In between things going pretty decently, it's been an irritating day.

If you ever have the chance to eat at The Breakfast Club on Taschereau near Boulevard Rome, take it. If the Latkes Benedict are on the daily specials, get them. You will wish you could remember my email address for effusive thanks.

So I figured, okay, per plan, I'm not going into Montréal today. I'm finding someplace close to the hotel. So I packed the laptop, the marked-up hard copy, and The Five C's Of Cinematography (my current take-along book, the most lucid I've ever read on the subject) into one of my "it's so stylish, no one will know it's a pannier" panniers and went café hunting on foot.

There are no cafés. I don't know where those café listings I linked in my last entry came from, but ain't none. Taschereau is a street of furniture stores, hotels, malls, and restaurants. Some of the restaurants look worthwhile--and some of the malls are interesting; one is segregated into the Asian side and the non-Asian side--but none of them beckon sit in me! sit in me! I love when you stare pensively! I adore when you write for hours!

So that was irritating, until I cut behind the Esso station and there was the Brossard Bibliotheque. Two stories of quiet rooms full of books, and the tables have A/C outlets. Smart of them to hide it behind the Esso station. Otherwise, everyone would want one.

Four hours of productive writing later, time for dinner. I promised to try one of the beautiest restaurants of south shore of Montréal, mostly because I like the bad English at the website, but also because it's right next to my hotel. Tried it. It's good. Won't go back, because it's not amazing. If I'm spending under $25, I'm flexible. Over $40 and it had better make my neurons fire in synchronized patterns.

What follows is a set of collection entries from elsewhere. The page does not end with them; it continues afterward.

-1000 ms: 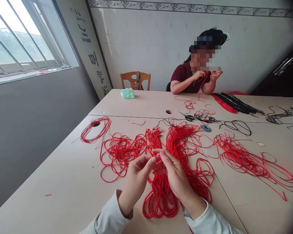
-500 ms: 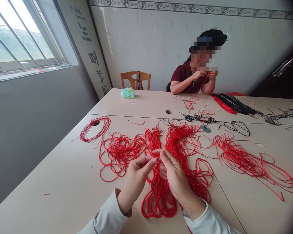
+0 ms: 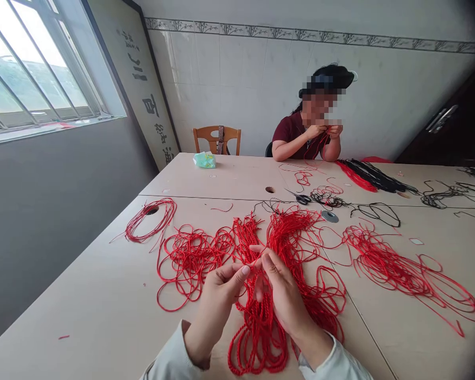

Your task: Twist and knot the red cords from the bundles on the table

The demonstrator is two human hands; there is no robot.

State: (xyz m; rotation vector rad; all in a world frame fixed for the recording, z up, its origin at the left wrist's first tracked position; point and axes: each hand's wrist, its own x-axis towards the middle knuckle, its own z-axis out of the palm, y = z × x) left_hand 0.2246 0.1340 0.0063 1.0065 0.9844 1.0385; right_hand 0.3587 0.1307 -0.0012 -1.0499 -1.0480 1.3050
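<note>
My left hand (image 3: 217,298) and my right hand (image 3: 285,301) meet above the middle of a red heap, their fingertips close together. Both pinch a thin red cord (image 3: 257,262), though the fingers hide much of it. Beneath my hands lies a bundle of twisted red cords (image 3: 257,343), looped at the near end. Loose red cord tangles (image 3: 186,264) spread left of my left hand. Another red tangle (image 3: 396,272) lies well to the right, and a thin red coil (image 3: 148,221) sits near a hole in the table.
The pale table (image 3: 83,285) has black cords (image 3: 374,177), scissors (image 3: 301,199) and a grey disc (image 3: 330,216) at the far side. A seated person (image 3: 304,137) across it handles red cord near their chin. A wooden chair (image 3: 217,140) and green-tinted plastic packet (image 3: 204,160) stand beyond.
The camera has tilted, so the far table and seated person sit lower in the picture. My hands remain together over the red bundle, with the left fingertips turned slightly further toward the right hand.
</note>
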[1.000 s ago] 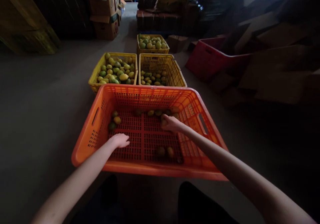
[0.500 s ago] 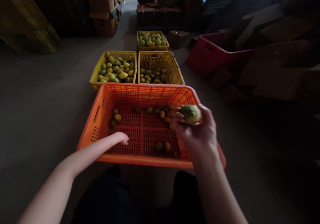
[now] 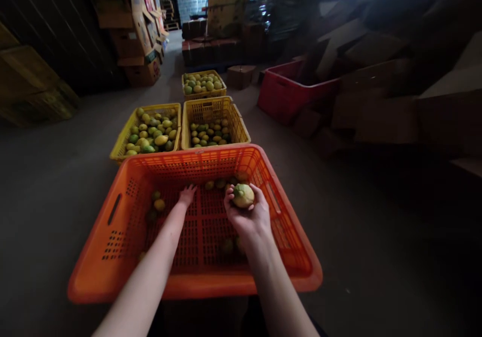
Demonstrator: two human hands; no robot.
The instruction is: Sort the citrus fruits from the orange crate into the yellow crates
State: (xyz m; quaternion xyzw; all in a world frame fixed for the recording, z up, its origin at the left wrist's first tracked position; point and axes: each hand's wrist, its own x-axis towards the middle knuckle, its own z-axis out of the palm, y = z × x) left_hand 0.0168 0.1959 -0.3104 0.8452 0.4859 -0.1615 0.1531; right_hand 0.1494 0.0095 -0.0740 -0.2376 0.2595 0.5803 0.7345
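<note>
A large orange basket with slotted walls stands in front of me, a few yellow-green fruits on its floor at the left and others along the back and near side. My right hand is wrapped round a pale green fruit, held up over the basket's right half. Inside the basket my left hand reaches toward the back, fingers spread. It lies beside a dark spot on the floor where a fruit may be, too dim to tell.
Behind the orange basket stand yellow crates holding yellow-green fruits, one further back. A red crate and a heap of cardboard lie to the right. Stacked boxes rise at the back left.
My left hand has moved forward in the basket and its fingers have spread. My right hand still holds the fruit, now further left in view. The whole view has shifted.
</note>
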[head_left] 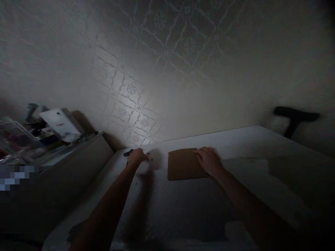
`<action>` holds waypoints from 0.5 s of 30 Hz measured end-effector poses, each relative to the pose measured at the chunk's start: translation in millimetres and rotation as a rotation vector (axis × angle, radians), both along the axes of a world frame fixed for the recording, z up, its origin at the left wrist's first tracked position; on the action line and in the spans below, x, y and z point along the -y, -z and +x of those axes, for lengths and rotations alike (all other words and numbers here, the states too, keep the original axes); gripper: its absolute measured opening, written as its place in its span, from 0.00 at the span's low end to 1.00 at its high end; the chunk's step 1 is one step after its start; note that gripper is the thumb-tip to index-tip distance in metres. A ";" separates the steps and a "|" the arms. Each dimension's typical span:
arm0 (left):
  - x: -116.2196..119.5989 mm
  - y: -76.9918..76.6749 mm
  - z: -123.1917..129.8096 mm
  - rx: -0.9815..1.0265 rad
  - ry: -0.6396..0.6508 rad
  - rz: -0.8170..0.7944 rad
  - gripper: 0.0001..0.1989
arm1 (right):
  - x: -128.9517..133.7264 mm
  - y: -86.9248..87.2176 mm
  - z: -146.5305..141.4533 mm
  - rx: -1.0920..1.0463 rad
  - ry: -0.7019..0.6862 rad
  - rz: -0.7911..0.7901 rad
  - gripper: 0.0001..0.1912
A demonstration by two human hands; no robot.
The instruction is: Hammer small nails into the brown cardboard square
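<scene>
My right hand (209, 161) is at the right edge of a flat, roughly square piece of brown cardboard (183, 164) lying on the white table. Its fingers bend over the top right corner, and small marks or holes dot the cardboard's upper left part. To the left, my left hand (136, 156) is low over the table with its fingers drawn together. What they hold, if anything, is too small and dark to make out. A dark, handle-like object (128, 152) sticks out behind that hand. Tiny dark bits (151, 159) lie close to its fingertips.
The white table (240, 139) runs back to a patterned wall (183, 94). On the left, a raised cabinet (86, 157) carries a white box (61, 122), clear plastic containers (15, 136) and clutter. A black T-shaped object (295, 116) rises beyond the table's right edge. The light is dim.
</scene>
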State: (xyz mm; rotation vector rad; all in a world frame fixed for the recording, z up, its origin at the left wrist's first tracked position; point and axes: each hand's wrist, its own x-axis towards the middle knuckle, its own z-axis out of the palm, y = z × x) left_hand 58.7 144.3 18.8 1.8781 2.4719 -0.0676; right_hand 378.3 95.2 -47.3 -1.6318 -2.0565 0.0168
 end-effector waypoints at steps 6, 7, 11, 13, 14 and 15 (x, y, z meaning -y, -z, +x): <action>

So I waddle back to the hotel, and my room's warm, and I did have a glass of wine. So since I don't like snoozing during a PRODUCTIVITY TRIP, I wrap the laptop in plastic, slide it into its compartment in the pannier, clip the pannier to the bike, and suit up. It's about nine at night. I think I can find the 24-hour Second Cup on Rue Ste-Catherine again, and while I'm out there, I can see whether the Barnes & Noble has Vélo's Montréal bike path map.

An hour later, I'm on the same drawbridge I crossed on my first night here, only the gate's locked when the drawbridge isn't open, and there's no sign of the gateman, down at the Montréal end. He might be there, but I can't tell, and I've passed a couple of times and noticed that whoever was on duty was asleep.

15 minutes, standing there, waiting for either the drawbridge to rise or a tanker to approach, or a siren to go off. Anything. Somebody flashing a light in my eyes and telling me to get the hell off this bridge would, at least, have been an essentially orienting experience. But no. Just water noises and the lighted buildings of Montréal, right there, minutes away. Finally I wrestle the bike around and head back down the rise.

At the bottom, I can turn right, into Brossard and back to the hotel, or I can turn left--there's a piste cyclable, all yellow-broken-lined there, too. My left gastrocnemius or plantaris is, if not actually barking, whimpering some. Back to the hotel would make sense. But what if the left path goes to another bridge? I could still write tonight...

The left path does not go to a bridge. It goes a couple of miles up into St. Lambert, where it dumps out in front of a police station and then leaves you sitting on your bike, staring at a highway cloverleaf and wondering if going straight puts you onto a bike path, or onto an interstate. That was enough for my plantaris and me. We turned around and biked the six thousand miles back home, stopping at a Tim Horton's near the river only long enough to make some notes about a couple of scenes and cool down enough that we discovered--upon leaving--just how very cold the air was that we'd been biking in all that time.

Tomorrow my plecostomus and I need to stay low-mileage, but the Brossard Bibliotheque is closed on Wednesdays. So it may be another decent but irritating day.